I was living in Washington D.C. then and it was the awakening of my political and social activism. I manned tables with information, I tried to gently talk sense to people who were angry, scared, wanted all gay people run out of the country. I shared my early memories of my own cousin and other people I’d met when I lived in Utah and participated in summer stock theater. A few of my friends did contract AIDs and later died. None of them were people to fear. They were loving, caring, beautiful people.
I remember the 1990s as being a time of two steps forward and one step back for gay rights. State by state bans on gay marriage occurred, then congress passed the Defense of Marriage Act (DOMA) to prevent the federal government from granting federal marriage benefits to same-sex couples. At the same time a new anti-hate-crime law was passed at the federal level, allowing judges to impose harsher sentences if a crime was motivated by a victim’s sexual orientation. Yet, there were many laws in states around the country that criminalized homosexual relations. In other words you were allowed to be gay, but you weren’t allowed to have sex.
It wasn’t until 2003, that the U.S. Supreme Court effectively decriminalized homosexual relations nationwide. It is only in the past decade that Don’t Ask Don’t Tell was repealed, allowing people to serve in the military without having to hide their sexuality. It was only seven years ago that the Supreme Court ruled that states cannot ban same-sex marriage, making gay marriage legal throughout the country.
I had moved to Oregon in 2001 working at a large university. By the time same-sex marriage was legalized. I knew two couples who were a part of the group of plaintiffs in the federal suit. They were first in line at the court to finally get married. Many of them had been together for twenty years or more. They were raising children or had already raised them. They were fortunate in that they had jobs where, despite being unable to legally marry, their employers recognized their “domestic partners” in providing insurance benefits. Not all states were so forward thinking.
It was not lost on me that it had been more than 40 years since I asked my father if homosexuals could marry. Finally, it happened–long after many western countries had approved same-sex marriage.
Embracing A Different Understanding of Gender and Sexuality, an understanding of Non-Binary
You might think at this point that I would easily embrace all the new ways of defining gender and sexuality. You might think that it is easy for me to accept different pronouns–she/her, he/him/, they/them, ze/hir and to understand this non-binary approach to gender. It hasn’t been easy. What I’ve realized is that in spite of my activism and all I’ve learned about gays and lesbians, I was still a gender binary thinker, and I still coupled gender with sexuality.
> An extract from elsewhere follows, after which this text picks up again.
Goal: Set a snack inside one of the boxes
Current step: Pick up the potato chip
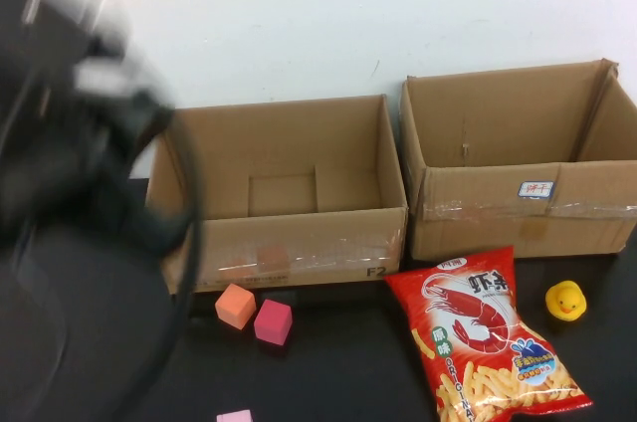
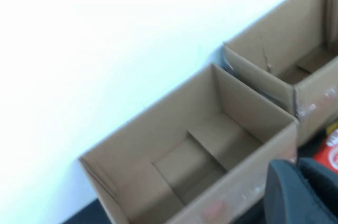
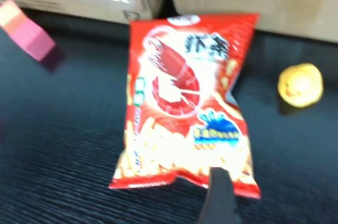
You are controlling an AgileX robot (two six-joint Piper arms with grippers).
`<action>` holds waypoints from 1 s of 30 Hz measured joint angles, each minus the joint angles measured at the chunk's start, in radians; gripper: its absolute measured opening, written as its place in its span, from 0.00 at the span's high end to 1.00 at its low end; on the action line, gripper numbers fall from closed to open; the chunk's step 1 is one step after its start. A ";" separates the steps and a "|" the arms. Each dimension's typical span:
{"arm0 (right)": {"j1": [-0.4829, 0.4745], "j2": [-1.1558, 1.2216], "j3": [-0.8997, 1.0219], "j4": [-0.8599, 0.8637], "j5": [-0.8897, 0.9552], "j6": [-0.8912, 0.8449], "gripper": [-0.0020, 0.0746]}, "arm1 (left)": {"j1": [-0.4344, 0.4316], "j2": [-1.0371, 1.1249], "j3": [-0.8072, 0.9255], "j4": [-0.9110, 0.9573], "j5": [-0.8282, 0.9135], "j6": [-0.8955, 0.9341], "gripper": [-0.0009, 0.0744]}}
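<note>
The snack is a red shrimp-chip bag point(image 1: 482, 337) lying flat on the black table in front of the right box. It fills the middle of the right wrist view point(image 3: 185, 102). Two open, empty cardboard boxes stand at the back, the left box point(image 1: 284, 193) and the right box point(image 1: 518, 168). My right gripper point(image 3: 256, 203) hovers over the bag's near bottom edge, out of the high view. Only one dark finger point(image 3: 218, 197) shows, off to one side, so it looks open. My left gripper point(image 2: 299, 167) is shut and empty, raised by the left box's front wall point(image 2: 237, 192). The left arm point(image 1: 90, 143) is a blur.
A yellow rubber duck point(image 1: 565, 300) sits right of the bag, also in the right wrist view point(image 3: 300, 84). An orange cube point(image 1: 235, 306) and a pink cube point(image 1: 273, 321) lie before the left box. A pink piece point(image 1: 235, 416) lies at the table's front edge.
</note>
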 joint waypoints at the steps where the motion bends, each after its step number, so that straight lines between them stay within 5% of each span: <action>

When I returned to college to earn my doctorate in education in the late 1990s, I was in my mid 40s. One of my best friends in that cohort was a man who was a little older than me, married, and had two children. We bonded over the difficulty of returning to a graduate program late in life, and balancing being full time professors and going to school far away. We were in a cohort that was online but also required three intensive two-week, full-time sessions each year. I lived in Oregon and he lived in Massachusetts. Our university was in Florida. About three five years after graduation he sent me a letter letting me know that he had gone through gender reassignment surgery and was now a woman. Also she was still attracted to women.
Even with all my advocacy around gay rights and my acceptance of different ways of loving others, this threw me for a loop. I was not as knowledgeable as I thought. I had a very binary view of sexuality. One was either heterosexual or homosexual. You couldn’t be both. If someone had reassignment surgery (as my friend did) that meant he/she was to also change their sexual preference. Partly because I didn’t see her in person after the surgery, and partly because I was struggling with understanding it, I didn’t think of her as a woman. I would use the pronouns when sending a card or writing a letter. I would call her by her new name, but in my mind I still pictured the man I knew. It wasn’t until her brother was in Oregon for business and we went to dinner that I was able to change the picture in my mind. He showed me pictures of his sister, now ten years later. He talked about how much happier she was after the transition. He told me that transition had likely saved her life because she was so unhappy before. Though my heart had accepted my friends change long ago, my mind was finally able to accept it, too.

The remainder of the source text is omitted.